◆ ACTIVITY ◆
Look through the listing for the word "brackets". Copy each line that has it.

┄┄┄┄┄┄┄┄┄┄┄┄┄┄┄┄┄┄┄┄

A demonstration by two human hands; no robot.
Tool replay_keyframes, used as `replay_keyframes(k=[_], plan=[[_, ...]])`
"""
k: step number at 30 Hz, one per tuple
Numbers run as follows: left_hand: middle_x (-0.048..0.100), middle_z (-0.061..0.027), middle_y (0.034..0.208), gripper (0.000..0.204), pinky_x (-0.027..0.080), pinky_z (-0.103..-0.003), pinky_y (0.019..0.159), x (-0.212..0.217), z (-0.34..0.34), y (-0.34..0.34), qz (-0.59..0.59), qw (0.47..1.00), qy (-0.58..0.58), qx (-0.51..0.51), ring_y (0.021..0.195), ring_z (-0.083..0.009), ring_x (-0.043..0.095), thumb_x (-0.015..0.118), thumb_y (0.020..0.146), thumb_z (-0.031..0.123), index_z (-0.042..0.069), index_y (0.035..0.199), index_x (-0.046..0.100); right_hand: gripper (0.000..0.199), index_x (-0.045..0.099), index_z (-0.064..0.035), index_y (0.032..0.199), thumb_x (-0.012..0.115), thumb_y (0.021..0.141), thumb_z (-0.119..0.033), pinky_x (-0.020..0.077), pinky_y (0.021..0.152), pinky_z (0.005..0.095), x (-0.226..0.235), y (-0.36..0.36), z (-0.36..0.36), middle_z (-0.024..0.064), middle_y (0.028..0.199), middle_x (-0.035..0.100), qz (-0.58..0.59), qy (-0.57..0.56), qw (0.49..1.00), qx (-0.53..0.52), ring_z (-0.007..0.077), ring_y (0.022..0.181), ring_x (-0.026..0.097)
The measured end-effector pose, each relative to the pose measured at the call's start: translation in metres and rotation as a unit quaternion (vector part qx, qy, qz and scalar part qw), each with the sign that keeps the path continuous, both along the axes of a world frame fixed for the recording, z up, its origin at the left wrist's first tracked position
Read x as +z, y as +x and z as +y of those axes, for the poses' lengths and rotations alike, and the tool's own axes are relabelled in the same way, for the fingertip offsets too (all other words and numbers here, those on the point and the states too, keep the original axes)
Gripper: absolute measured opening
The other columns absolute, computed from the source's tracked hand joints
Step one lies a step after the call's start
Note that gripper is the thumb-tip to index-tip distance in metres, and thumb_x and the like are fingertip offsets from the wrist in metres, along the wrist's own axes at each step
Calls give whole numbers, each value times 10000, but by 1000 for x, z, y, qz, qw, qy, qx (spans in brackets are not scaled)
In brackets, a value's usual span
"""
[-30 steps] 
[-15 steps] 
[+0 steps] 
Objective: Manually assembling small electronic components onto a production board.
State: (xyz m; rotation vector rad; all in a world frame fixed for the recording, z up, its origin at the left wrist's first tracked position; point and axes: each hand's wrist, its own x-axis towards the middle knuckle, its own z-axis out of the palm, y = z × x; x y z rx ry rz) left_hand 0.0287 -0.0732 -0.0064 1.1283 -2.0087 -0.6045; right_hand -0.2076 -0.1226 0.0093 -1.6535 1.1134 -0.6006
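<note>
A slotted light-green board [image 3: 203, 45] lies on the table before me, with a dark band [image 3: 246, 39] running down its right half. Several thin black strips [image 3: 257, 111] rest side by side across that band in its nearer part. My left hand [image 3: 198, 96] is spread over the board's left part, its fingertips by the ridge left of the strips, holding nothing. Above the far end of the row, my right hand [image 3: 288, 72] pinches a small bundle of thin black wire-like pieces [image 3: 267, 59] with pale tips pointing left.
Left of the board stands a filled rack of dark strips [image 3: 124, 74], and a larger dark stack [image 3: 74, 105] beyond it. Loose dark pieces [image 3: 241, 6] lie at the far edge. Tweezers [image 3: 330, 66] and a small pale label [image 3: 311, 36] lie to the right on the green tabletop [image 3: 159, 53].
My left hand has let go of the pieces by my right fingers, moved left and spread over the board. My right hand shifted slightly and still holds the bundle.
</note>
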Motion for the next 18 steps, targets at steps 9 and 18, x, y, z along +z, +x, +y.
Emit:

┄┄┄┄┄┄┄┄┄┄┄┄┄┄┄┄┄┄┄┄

◆ ANSWER BOX ◆
Calls give whole numbers, each value times 10000, but by 1000 for x, z, y, qz, qw, qy, qx (spans in brackets are not scaled)
In brackets, a value's usual span

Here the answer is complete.